Our latest data tells us that close to 20 per cent of the children and parents we support are BAME, 10 per cent of new staff are BAME and 14 per cent of our volunteers are BAME, which is above the current target. A fifth of our trustees are BAME and 43 per cent are women.
- Eliminated unconscious bias in our recruitment process, by introducing name-blind applications;
- Established four staff networks with growing memberships – BAME, Disability, LGBT and Women; and
- Transformed how we record data about our service users, so we can better measure impact and improve outcomes.
Our Equalities, Diversity and Inclusion Action Plan is overseen by a corporate EDI Board, which I chair.

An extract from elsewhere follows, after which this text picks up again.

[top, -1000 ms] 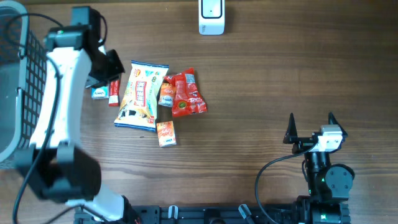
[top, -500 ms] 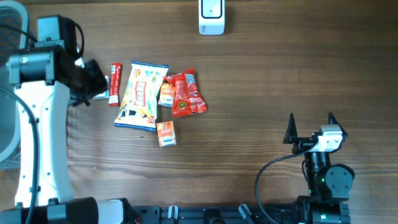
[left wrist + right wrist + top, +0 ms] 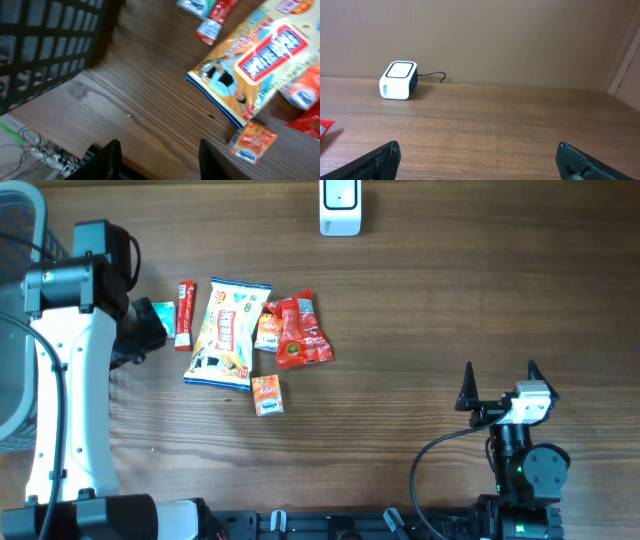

Across the sector there has been a gradual recognition of the importance of representation among volunteers and the potential in fundraising from communities that aren’t normally representative of their supporters. In a highly competitive market, this has become essential to sustainability and growth.
But the charity sector as a whole is lagging behind. It seems that "inclusion" is something entirely separate from some corporate strategies: a bolt-on, an obligation or something to be addressed when the finances are stable.
Just 6.6 per cent of charity trustees are from an ethnic-minority background, compared with 8.2 per cent on FTSE 100 boards. Sixty-two per cent of the UK’s largest charities have all-white boards. And women account for just 34 per cent of trustees at the top 500 charities.
This might come as a surprise. You might assume that becoming more inclusive is easy for charities. But it’s not that simple. Even those of us who know we’re on the side of the angels have work left to do. We might have our eyes wide open to disadvantage, but inclusivity is still too often a blind spot.
At Barnardo’s we are unequivocal: inclusion is not a "nice to have" or a tick in the box – it is fundamental to our purpose and mission. Without inclusion we simply won’t be able to reach the most vulnerable children and families, or to deliver support in the way they need it.